* Information supplied *
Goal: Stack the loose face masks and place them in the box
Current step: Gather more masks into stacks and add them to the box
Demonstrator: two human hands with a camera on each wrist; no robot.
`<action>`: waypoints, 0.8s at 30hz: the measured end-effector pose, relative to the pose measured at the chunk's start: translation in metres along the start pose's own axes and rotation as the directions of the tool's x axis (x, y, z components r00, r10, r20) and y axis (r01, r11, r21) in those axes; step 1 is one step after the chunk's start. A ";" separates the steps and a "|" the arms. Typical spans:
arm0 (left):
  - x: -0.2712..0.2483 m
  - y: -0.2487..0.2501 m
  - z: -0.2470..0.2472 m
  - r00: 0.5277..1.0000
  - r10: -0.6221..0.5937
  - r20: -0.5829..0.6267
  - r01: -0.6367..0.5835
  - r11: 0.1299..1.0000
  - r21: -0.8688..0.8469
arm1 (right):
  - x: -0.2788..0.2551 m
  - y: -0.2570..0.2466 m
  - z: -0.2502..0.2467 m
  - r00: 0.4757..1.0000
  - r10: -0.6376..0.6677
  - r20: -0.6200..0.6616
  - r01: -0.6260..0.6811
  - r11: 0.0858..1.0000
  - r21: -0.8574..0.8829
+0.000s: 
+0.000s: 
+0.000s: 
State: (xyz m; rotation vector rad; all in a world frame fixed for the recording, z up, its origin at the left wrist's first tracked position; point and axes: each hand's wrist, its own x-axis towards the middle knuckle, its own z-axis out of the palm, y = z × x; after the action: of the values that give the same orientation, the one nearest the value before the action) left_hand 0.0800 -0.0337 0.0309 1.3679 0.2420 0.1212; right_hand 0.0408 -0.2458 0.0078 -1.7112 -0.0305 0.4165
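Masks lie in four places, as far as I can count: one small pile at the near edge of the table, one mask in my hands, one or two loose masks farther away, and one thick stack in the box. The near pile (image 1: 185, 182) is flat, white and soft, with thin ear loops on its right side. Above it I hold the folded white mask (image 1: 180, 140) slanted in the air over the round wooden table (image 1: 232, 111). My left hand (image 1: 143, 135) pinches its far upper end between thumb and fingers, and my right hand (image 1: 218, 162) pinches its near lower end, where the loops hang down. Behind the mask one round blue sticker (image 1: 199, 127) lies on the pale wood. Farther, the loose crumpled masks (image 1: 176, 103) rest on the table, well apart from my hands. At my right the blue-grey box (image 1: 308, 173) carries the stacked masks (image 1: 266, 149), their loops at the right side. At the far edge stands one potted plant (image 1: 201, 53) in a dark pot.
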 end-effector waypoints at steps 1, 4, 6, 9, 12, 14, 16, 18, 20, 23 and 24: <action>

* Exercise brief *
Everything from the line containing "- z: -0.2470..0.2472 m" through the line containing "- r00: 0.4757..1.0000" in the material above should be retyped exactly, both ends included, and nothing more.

* Output of the task *
  - z: -0.2470..0.2472 m
  - r00: 0.5277..1.0000
  - r10: -0.6221..0.5937
  - r20: -0.5829..0.6267
  - r01: -0.6367..0.5835
  - r11: 0.1299..1.0000
  - r21: -0.8688..0.8469
arm1 (right):
  - x: -0.2788..0.2551 m
  - y: -0.2570..0.2466 m
  - z: -0.2502..0.2467 m
  - r00: 0.4757..1.0000

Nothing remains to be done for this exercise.